NCATS addresses ambitious research questions with rigorous and robust methods that generate reproducible findings and advance translation.

3-D Model for Rare Neuromuscular Disorders Speeds Clinical Trial

For people with rare diseases, the road to effective treatments can seem endless. But a tiny device that recreates how human tissues and organs work could help those with two rare, devastating neuromuscular diseases find a shorter route to new therapies.

Chronic inflammatory demyelinating polyneuropathy and multifocal motor neuropathy cause the immune system to attack nerve cells and disrupt messages from the brain to the muscles. Current treatments can help but often are inconsistent.

Traditional drug development tools, such as two-dimensional cell cultures and animal models, don’t accurately predict how people will respond to an experimental therapy. As a result, about 90% of promising therapies fail when they reach clinical trials in people.

A scientific team supported by NCATS took a bold approach to boost the odds for a promising drug that targets these two neuromuscular diseases. The researchers created a tiny, bioengineered three-dimensional model that uses human tissue to better mimic how the two neuromuscular diseases take their toll in humans.
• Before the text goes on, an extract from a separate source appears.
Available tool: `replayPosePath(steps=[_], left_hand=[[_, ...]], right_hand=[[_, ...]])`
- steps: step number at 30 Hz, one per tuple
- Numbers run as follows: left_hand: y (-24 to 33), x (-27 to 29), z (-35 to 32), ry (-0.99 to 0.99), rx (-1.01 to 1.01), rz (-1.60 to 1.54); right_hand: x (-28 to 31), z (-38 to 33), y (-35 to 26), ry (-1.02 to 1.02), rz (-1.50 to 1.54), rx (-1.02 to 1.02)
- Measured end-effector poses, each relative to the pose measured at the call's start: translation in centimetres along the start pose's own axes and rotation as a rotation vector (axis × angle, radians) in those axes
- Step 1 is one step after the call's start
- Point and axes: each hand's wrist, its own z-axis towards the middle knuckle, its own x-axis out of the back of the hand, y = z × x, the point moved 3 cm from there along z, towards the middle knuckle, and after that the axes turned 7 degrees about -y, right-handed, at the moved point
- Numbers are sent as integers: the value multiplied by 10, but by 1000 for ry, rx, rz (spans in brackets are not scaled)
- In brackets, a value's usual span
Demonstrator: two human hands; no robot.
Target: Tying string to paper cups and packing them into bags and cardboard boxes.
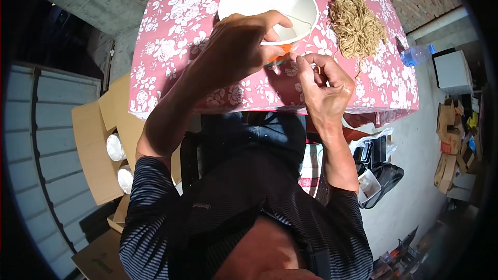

Such organ-on-a-chip models, or “tissue chips,” allow researchers to rigorously test a new drug and more accurately predict how it will work when it reaches clinical trials in people.

To simulate the diseases, the research team created a tissue chip model with motoneurons, which transmit messages from the brain to muscles, and Schwann cells, which help the signals move more quickly. The scientists then exposed the cells to blood serum from people with the two rare diseases. That exposure caused a shower of immune system antibodies against the cells, slowing down the motoneuron signals.


Tissue chip technologies have tremendous implications for drug discovery and the development of more effective medicines to treat rare and common diseases.

The scientists treated their tissue chip model with a drug that blocks the faulty immune system reaction. With the drug, the cells and the message speed returned to normal.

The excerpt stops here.